◆ **Directions**
Restate the data below word for word, and let no image into your version.

◆ **Recorded information**
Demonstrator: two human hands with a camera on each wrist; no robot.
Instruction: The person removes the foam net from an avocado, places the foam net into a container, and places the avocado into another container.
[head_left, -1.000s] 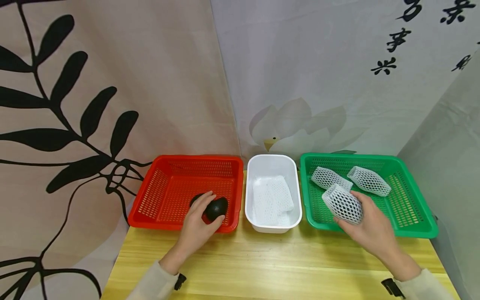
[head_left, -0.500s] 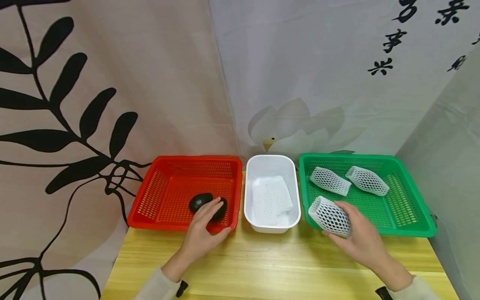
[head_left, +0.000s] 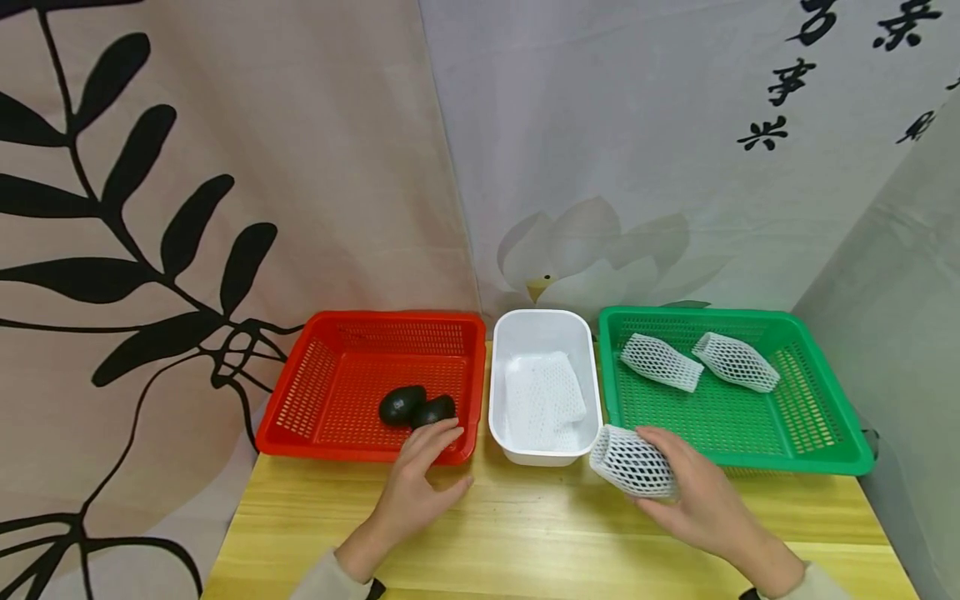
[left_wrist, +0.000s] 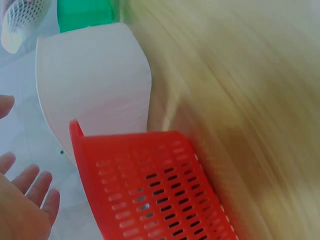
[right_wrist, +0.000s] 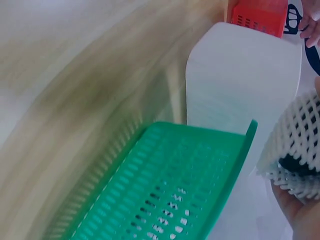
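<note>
My right hand [head_left: 701,500] grips a white foam net [head_left: 633,462] in front of the green basket's left corner; the right wrist view shows something dark inside the net [right_wrist: 300,140]. My left hand [head_left: 412,492], empty with fingers extended, hovers at the front rim of the red basket [head_left: 360,454]. Two dark round fruits [head_left: 401,405] lie touching in that basket, close beyond the fingertips. In the left wrist view the left hand [left_wrist: 25,200] has its fingers apart, beside the red basket [left_wrist: 145,185].
Between the baskets stands a white tub [head_left: 546,454] with flat white netting [head_left: 543,396] inside. The green basket [head_left: 750,458] holds two netted bundles [head_left: 660,362] near its back. A wooden table [head_left: 525,533] lies under everything, with a printed cloth behind.
My right hand has carried the netted item left and toward me, out over the green basket's front edge. My left hand has drawn back from the dark fruits, leaving both in the red basket.
</note>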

◆ **Answer for this exercise**
Demonstrator: two human hands with a camera on each wrist; no robot.
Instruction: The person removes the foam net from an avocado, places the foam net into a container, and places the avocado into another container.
[head_left, -1.000s] 
[head_left, -0.500s] 
[head_left, +0.000s] 
[left_wrist, +0.000s] 
[right_wrist, +0.000s] 
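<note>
My right hand [head_left: 701,500] grips a white foam net [head_left: 633,462] in front of the green basket's left corner; the right wrist view shows something dark inside the net [right_wrist: 300,140]. My left hand [head_left: 412,492], empty with fingers extended, hovers at the front rim of the red basket [head_left: 360,454]. Two dark round fruits [head_left: 401,405] lie touching in that basket, close beyond the fingertips. In the left wrist view the left hand [left_wrist: 25,200] has its fingers apart, beside the red basket [left_wrist: 145,185].
Between the baskets stands a white tub [head_left: 546,454] with flat white netting [head_left: 543,396] inside. The green basket [head_left: 750,458] holds two netted bundles [head_left: 660,362] near its back. A wooden table [head_left: 525,533] lies under everything, with a printed cloth behind.
My right hand has carried the netted item left and toward me, out over the green basket's front edge. My left hand has drawn back from the dark fruits, leaving both in the red basket.
</note>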

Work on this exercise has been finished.